The agreement further provided that each party agreed to take all steps and execute, acknowledge and deliver any and all instruments of conveyance required to carry out the agreement. The agreement further provided that no modification or waiver of any of the terms of the agreement would be valid unless in writing and executed with the same formality as the agreement itself. William agreed to pay Barbara’s attorney fees.

The agreement contained a provision for “adjustments in alimony payments” which provided the $1,500 per month payment to Barbara would be subject to percentage increase or decrease in accordance with the percentage change in the annual average “in the Revised 1967 Consumer’s Price Index for Urban Wage Earners and Clerical Workers, Kansas City, Missouri Average, published by the Bureau of Labor Statistics, United States Department of Labor (as revised from time to time), herein called ‘Index’.” The change in the amount of payments was to be made in March of each year and to be retroactive to January based on the change in the Index.

No change was to be made unless the Index reflected a change of more than one percent and it was further provided that in no event would the amount payable to Barbara be reduced below $1,500 per month.

The agreement further stated:

“It is understood and agreed that this agreement constitutes a full, final and complete property settlement between the parties hereto, and each party hereby releases and forever discharges the other from any and all dower, marital, property, inheritance or curtesy rights, or any other claims, demands or actions of any nature, which now exist or ever existed between the parties hereto, except as specifically provided herein.”

The agreement concluded with the statement that it would be “binding upon and inure to the benefit of the parties hereto and their respective heirs, legatees, executors, administrators and legal representatives.”

A few days after the execution of the agreement, Barbara filed an amended petition in which she prayed for a divorce, child custody, child support and alimony. Shortly thereafter, Barbara, her attorney and William’s attorney appeared in circuit court and advised the court that the matter would be a default divorce. Barbara testified, and, in the course of direct examination, her attorney covered the execution of the property settlement agreement and the terms concerning child custody, support and alimony. A copy of the agreement was marked as an exhibit and admitted in evidence. On cross examination William’s attorney asked if Barbara had received all conveyances, transfer of the title to the motor vehicles and conveyances of the home which had been agreed to in the settlement agreement. Barbara acknowledged that she had.

The court entered a decree in which Barbara was granted a divorce, child custody and support. The decree ordered William to pay Barbara as alimony the sum of $1,500 per month “until further order of the court.” The decree concluded: “Now, property settlement agreement is entered into.”

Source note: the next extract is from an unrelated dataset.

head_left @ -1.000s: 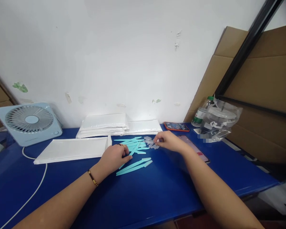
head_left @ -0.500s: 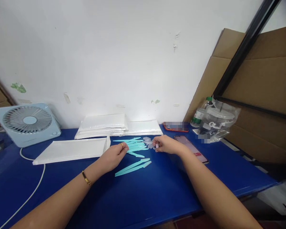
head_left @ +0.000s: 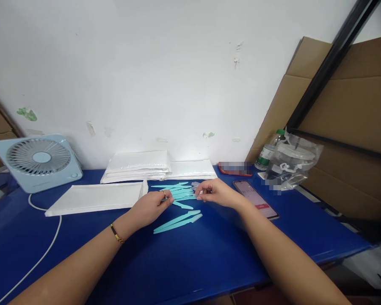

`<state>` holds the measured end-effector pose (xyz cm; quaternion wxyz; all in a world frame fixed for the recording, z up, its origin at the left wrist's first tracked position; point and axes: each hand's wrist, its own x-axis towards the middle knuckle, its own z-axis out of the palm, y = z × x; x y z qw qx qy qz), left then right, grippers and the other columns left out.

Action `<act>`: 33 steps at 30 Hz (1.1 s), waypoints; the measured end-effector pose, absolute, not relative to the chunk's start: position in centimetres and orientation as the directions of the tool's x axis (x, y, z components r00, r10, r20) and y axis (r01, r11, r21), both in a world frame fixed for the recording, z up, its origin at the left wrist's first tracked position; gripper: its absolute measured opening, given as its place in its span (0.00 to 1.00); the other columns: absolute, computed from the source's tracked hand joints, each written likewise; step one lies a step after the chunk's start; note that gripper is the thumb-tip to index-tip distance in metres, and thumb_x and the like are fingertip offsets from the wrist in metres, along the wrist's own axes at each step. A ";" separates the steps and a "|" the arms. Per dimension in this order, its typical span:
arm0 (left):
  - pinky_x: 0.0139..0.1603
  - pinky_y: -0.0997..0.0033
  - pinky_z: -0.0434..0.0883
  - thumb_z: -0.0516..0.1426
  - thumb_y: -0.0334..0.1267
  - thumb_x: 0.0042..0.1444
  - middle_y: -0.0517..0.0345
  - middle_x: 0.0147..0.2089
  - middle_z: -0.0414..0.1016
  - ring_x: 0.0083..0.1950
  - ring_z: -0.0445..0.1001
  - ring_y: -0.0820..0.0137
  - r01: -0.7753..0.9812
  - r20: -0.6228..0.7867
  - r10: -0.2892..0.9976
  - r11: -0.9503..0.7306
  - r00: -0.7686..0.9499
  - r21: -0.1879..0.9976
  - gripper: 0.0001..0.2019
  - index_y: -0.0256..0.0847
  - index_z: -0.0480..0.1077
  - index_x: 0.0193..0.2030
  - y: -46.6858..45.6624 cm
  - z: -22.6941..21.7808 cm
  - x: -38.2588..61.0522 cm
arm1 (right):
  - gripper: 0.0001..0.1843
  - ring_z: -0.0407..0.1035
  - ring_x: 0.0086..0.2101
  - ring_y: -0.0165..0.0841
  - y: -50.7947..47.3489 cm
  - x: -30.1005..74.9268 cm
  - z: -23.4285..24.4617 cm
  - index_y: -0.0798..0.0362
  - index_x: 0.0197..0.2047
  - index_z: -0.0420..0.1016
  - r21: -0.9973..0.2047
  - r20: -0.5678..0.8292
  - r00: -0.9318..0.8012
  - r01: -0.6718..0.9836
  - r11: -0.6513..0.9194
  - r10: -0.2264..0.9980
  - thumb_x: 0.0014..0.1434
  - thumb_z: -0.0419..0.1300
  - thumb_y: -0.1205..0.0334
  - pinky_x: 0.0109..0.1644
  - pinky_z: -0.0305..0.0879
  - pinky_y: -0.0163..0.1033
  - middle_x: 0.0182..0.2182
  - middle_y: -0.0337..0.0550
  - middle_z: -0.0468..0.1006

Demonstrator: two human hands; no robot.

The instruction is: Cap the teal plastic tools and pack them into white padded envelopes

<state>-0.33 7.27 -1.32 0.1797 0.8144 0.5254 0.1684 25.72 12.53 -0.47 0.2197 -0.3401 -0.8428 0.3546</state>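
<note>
Several teal eyebrow razors [head_left: 181, 191] lie in a loose pile on the blue table [head_left: 190, 262]. Two more razors [head_left: 178, 223] rest nearer to me, side by side at a narrow angle. My left hand [head_left: 154, 205], with a ring and a bracelet, pinches the handle end of one razor at the pile's left side. At the blade ends, my right hand [head_left: 214, 192] has its fingertips closed on a small clear blade cap [head_left: 199, 196], close to the held razor's tip. Other clear caps [head_left: 195, 185] lie behind those fingers, partly hidden.
White padded envelopes [head_left: 135, 165] are stacked by the wall, with another envelope [head_left: 98, 198] lying at left. A light-blue fan [head_left: 41, 163] stands far left with its cable. At right are a phone [head_left: 257, 200], a red-edged phone [head_left: 235, 168], a bottle [head_left: 266, 154] and a bagged cup [head_left: 292, 159].
My right hand has moved left, bringing the cap toward the razor tips and covering more of the loose caps. The left hand stays nearly in place. The view has shifted slightly.
</note>
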 end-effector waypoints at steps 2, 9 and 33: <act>0.29 0.73 0.57 0.42 0.49 0.62 0.61 0.28 0.66 0.30 0.65 0.70 0.794 0.083 0.915 -0.385 0.395 0.470 0.17 0.42 0.64 0.33 7.2 -1.4 -0.2 | 0.08 0.69 0.26 0.29 12.4 25.4 -0.5 0.54 0.35 0.76 -0.722 0.155 -0.670 0.425 0.546 0.726 0.52 0.61 0.59 0.30 0.63 0.32 0.23 0.39 0.75; 0.30 0.73 0.61 0.42 0.50 0.62 0.61 0.28 0.67 0.29 0.64 0.72 0.729 0.052 0.874 -0.435 0.483 0.528 0.19 0.42 0.67 0.32 6.9 -1.6 0.5 | 0.11 0.72 0.31 0.31 11.3 24.4 -0.4 0.51 0.40 0.78 -0.687 0.140 -0.737 0.408 0.600 0.661 0.54 0.61 0.59 0.34 0.65 0.33 0.31 0.41 0.79; 0.36 0.67 0.57 0.45 0.40 0.63 0.56 0.33 0.72 0.38 0.68 0.65 0.866 0.267 0.854 -0.487 0.446 0.114 0.13 0.41 0.67 0.33 8.5 -2.5 -0.6 | 0.06 0.66 0.27 0.29 14.2 26.9 -1.9 0.54 0.34 0.72 -0.536 -0.026 -0.625 0.667 0.517 0.780 0.49 0.61 0.65 0.29 0.57 0.31 0.29 0.40 0.74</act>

In March, 1974, Barbara filed a motion to modify the decree. She alleged the entry of the decree and the execution of the property settlement agreement, and quoted the paragraph from the agreement providing for the increase in alimony based on the change in the Index. She alleged the Index had increased for 1973 5.1% over 1972 and requested that the $1,500 per month be increased by that percentage. Within a few days the attorneys for Barbara and William filed a stipulation by which they agreed the alimony portion of the decree could be modified by an increase in the amount stated in the motion. Thereafter the court entered an order modifying the decree to increase the alimony by that amount. In March or April of 1975, 1976, 1977 and 1978, identical motions to modify were filed by Barbara and identical stipulations were filed by the attorneys for Barbara and William agreeing that the amount *579of alimony could be increased by the percentage increase in the Index. In each of these years the court entered an order modifying the original decree as requested in the motion and stipulation.

In March, 1979, William filed a motion to modify the original decree by reducing the amount of alimony, which by that time had reached the sum of $2,157.18 per month. Barbara filed a motion to dismiss William’s motion and the court sustained Barbara’s motion on the ground that the alimony award was contractual and thus not subject to modification. This appeal followed.

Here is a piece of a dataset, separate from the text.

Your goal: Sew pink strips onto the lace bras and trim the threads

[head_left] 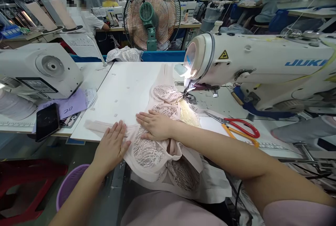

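Pale pink lace bras (148,152) lie over the front edge of the white sewing table (126,89), some hanging down toward my lap. One lace cup (166,93) reaches up to the needle area of the sewing machine (225,54), with a yellowish piece (188,114) beside it. Flat on the lace rests my right hand (156,125), fingers stretched out. My left hand (112,145) lies at the table edge, fingers extended over a pale strap band (98,126). Neither hand grips anything.
Scissors with red and orange handles (241,128) lie right of the bras. At left are a phone (47,122), a purple paper (72,105) and another machine (39,70). A large fan (151,15) stands behind; a purple basket (69,184) and red stool (31,173) are below.
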`<state>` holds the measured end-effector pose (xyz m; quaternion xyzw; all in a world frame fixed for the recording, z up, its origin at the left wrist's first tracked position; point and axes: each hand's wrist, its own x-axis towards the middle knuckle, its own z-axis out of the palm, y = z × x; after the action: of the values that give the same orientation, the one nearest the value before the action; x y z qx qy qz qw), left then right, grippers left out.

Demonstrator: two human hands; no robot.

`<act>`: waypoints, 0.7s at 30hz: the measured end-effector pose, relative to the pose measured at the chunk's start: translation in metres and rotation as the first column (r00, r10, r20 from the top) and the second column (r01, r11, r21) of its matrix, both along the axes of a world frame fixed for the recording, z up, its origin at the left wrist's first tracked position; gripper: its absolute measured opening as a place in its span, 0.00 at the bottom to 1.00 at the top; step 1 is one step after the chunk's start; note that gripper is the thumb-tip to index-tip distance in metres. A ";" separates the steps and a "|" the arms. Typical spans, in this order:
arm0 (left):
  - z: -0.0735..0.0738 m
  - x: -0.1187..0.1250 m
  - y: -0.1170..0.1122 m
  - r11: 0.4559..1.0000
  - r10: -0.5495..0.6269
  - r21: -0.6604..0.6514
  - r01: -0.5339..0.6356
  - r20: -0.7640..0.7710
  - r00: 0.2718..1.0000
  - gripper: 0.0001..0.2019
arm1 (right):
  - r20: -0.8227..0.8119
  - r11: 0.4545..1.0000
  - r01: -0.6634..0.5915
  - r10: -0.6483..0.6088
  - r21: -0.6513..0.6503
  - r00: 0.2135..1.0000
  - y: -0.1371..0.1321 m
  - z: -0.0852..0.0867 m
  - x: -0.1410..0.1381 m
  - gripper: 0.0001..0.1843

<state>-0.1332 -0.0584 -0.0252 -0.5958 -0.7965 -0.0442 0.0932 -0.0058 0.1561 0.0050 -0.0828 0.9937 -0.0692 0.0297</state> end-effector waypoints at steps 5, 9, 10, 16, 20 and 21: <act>0.007 -0.001 -0.018 0.944 0.060 0.320 -0.084 0.085 0.995 0.26 | -0.036 1.000 -0.007 0.007 -0.009 0.999 0.003 0.000 0.001 0.44; 0.002 0.000 -0.021 0.935 0.229 0.244 -0.257 0.136 0.964 0.28 | -0.146 0.998 -0.055 0.060 0.037 0.987 0.001 -0.001 0.000 0.46; 0.001 0.000 -0.019 0.945 0.217 0.217 -0.243 0.135 0.967 0.29 | -0.158 0.996 -0.076 0.083 0.051 0.984 -0.001 0.000 -0.001 0.45; -0.001 -0.009 -0.013 0.980 0.195 0.037 -0.197 0.047 0.980 0.28 | -0.130 0.990 -0.118 0.126 0.072 0.983 -0.005 0.016 0.002 0.32; -0.005 -0.022 -0.018 0.986 0.120 0.102 -0.131 0.108 0.987 0.28 | -0.088 0.993 -0.119 0.117 -0.023 0.989 -0.002 0.023 0.006 0.21; -0.006 -0.023 -0.021 0.980 0.112 0.150 -0.131 0.132 0.985 0.29 | -0.083 0.994 -0.097 0.092 -0.051 0.992 -0.001 0.022 0.006 0.19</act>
<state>-0.1564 -0.0791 -0.0314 -0.5328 -0.8297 -0.1382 0.0933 0.0002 0.1546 0.0273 -0.1333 0.9868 -0.0918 -0.0095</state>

William concedes that the question presented is whether or not the amount of alimony is established by contract, and, if so, it is not subject to modification by the court. North v. North, 339 Mo. 1226, 100 S.W.2d 582, 588 (1936). LaFountain v. La-Fountain, 523 S.W.2d 847, 848[1, 2] (Mo.App.1975) states:

The determination of this question depends upon the intention of the parties. In making this determination, the Gould-ing opinion [Goulding v. Goulding, 497 S.W.2d 842 (Mo.App.1973)] rules that “each contract providing for an award of ‘alimony’ must be construed upon its own wording to ascertain the intention of the parties.”

Although each case in which the question of contractual or statutory alimony is to be determined must be decided upon the individual agreement involved, a reading of LaFountain reveals striking similarities between the agreement there involved and the agreement in this case. In particular, the court in LaFountain found the provision in the agreement that it was to constitute a full and complete settlement of property and marital rights and that each party released the other from all rights and claims arising by reason of the marriage, including dower, to be highly important. The court further noted that the agreement was entitled “property settlement agreement”, was cast in contractual language which stated the husband “shall pay”, and provided for the settlement of all property rights. The court in LaFountain concluded the payments in the nature of alimony were contractual.

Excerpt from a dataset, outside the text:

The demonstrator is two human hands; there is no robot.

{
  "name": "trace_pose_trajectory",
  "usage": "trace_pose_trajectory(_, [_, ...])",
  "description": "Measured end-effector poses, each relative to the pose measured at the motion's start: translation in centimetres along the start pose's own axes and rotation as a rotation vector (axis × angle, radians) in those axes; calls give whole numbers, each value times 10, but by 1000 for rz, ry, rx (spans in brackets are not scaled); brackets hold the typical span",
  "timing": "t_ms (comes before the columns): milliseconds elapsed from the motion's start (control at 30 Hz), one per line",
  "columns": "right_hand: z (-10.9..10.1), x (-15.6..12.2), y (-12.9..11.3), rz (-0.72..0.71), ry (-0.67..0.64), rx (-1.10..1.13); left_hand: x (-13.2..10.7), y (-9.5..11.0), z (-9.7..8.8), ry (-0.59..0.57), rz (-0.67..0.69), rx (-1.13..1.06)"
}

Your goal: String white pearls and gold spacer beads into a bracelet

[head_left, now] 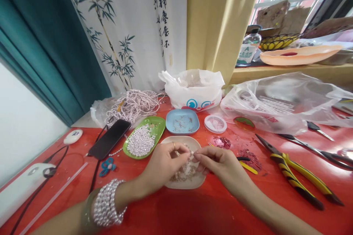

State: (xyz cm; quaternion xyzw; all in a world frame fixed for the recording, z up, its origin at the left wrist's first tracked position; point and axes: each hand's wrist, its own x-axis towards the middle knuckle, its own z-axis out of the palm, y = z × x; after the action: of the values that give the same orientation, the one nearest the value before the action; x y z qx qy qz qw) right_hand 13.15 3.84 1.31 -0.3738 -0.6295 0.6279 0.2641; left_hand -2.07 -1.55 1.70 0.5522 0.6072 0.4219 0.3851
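Observation:
My left hand [171, 159] and my right hand [216, 159] meet over a cream dish [197, 183]. Both are closed in a pinch, thumb against forefinger, on a small whitish bead [192, 153]. Its details are too small to make out, and the fingertips partly cover it. Below, small gold and clear pieces [183, 174] lie in the dish. A green dish [158, 126] of loose pearl beads [141, 140] is beside my left hand. Behind the cream dish stands a blue dish [182, 114] with tiny metal bits. Several pearl strands [109, 203] wrap my left wrist.
Long-nose pliers [286, 169] and scissors [317, 148] lie at the right. A phone [110, 139] and a blue flower ornament [107, 166] are at the left. Heaped pearl strings [135, 104] and plastic bags [194, 93] line the back of the red table [132, 213].

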Motion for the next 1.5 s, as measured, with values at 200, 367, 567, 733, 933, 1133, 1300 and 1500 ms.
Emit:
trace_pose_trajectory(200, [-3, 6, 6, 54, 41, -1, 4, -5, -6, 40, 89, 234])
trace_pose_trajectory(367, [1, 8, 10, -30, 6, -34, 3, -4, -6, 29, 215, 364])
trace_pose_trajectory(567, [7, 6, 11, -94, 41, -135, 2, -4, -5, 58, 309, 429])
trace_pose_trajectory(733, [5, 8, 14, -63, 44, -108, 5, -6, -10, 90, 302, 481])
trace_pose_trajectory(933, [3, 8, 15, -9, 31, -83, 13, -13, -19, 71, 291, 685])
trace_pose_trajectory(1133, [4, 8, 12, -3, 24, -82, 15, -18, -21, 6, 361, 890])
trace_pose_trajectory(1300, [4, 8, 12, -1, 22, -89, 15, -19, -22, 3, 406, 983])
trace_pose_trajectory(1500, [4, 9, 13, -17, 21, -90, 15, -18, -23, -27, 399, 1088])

The agreement involved here contains the same provisions as LaFountain found to be persuasive to show a contractual obligation. In addition, the agreement here is cast in even stronger terms to indicate a contractual obligation. The payments in lieu of alimony were made subject to a change in the Index, however, the agreement provided that Barbara would never receive less than $1,500 per month.

William fully recognizes the provisions of the contract and the difficulties he encounters in making his argument. He pitches his contention on two grounds: (1) the statement in the agreement that the payments in lieu of alimony would be subject to modification by the circuit court as provided by law, and (2) the action of Barbara in filing motions to modify the decree. It is apparent that the provision that the payment in lieu of alimony would be subject to modification by the court is an anomaly. As pointed out in North, alimony is an award made by the court for the support of the wife (prior to the Dissolution of Marriage Act) while payments in lieu of alimony are those payments provided by contract for the support of the wife. Since a payment in lieu of alimony is not statutory alimony, it would not be subject to modification by the court as held in North. Thus, the provision here for payments in lieu of alimony to be modified by the court contains an inherent contradiction. These two provisions are probably not only an anomaly but render the particular provision ambiguous. In construing an ambiguous contract this court must ascertain and render effective the mutual intent of the parties, and, in so doing, will consider the entire contract, the relationship of the parties, the subject matter and the practical construction the parties themselves have placed on the contract by their acts and deeds. Grantham v. Rockhurst University, 563 S.W.2d 147, 150[2—11] (Mo.App.1978). In construing this agreement in that light, this court has no difficulty in concluding that the payment in lieu of alimony is in fact a *580contractual obligation. Looking to the contract as a whole it is clear the parties intended to completely settle all of their property rights arising from the marriage by this agreement. It is abundantly clear that the husband intended the wife to receive at least $1,500 per month and more if the Index increased. The parties fully released each other from all obligations and rights including the rights of dower and curtesy by the agreement. A reading of the agreement as a whole leaves no doubt that it is an agreement for a full and complete settlement of all claims between the parties, including the question of support for Barbara. The isolated statement that the payment in lieu of alimony would be subject to court modification cannot change the tenor of the entire agreement.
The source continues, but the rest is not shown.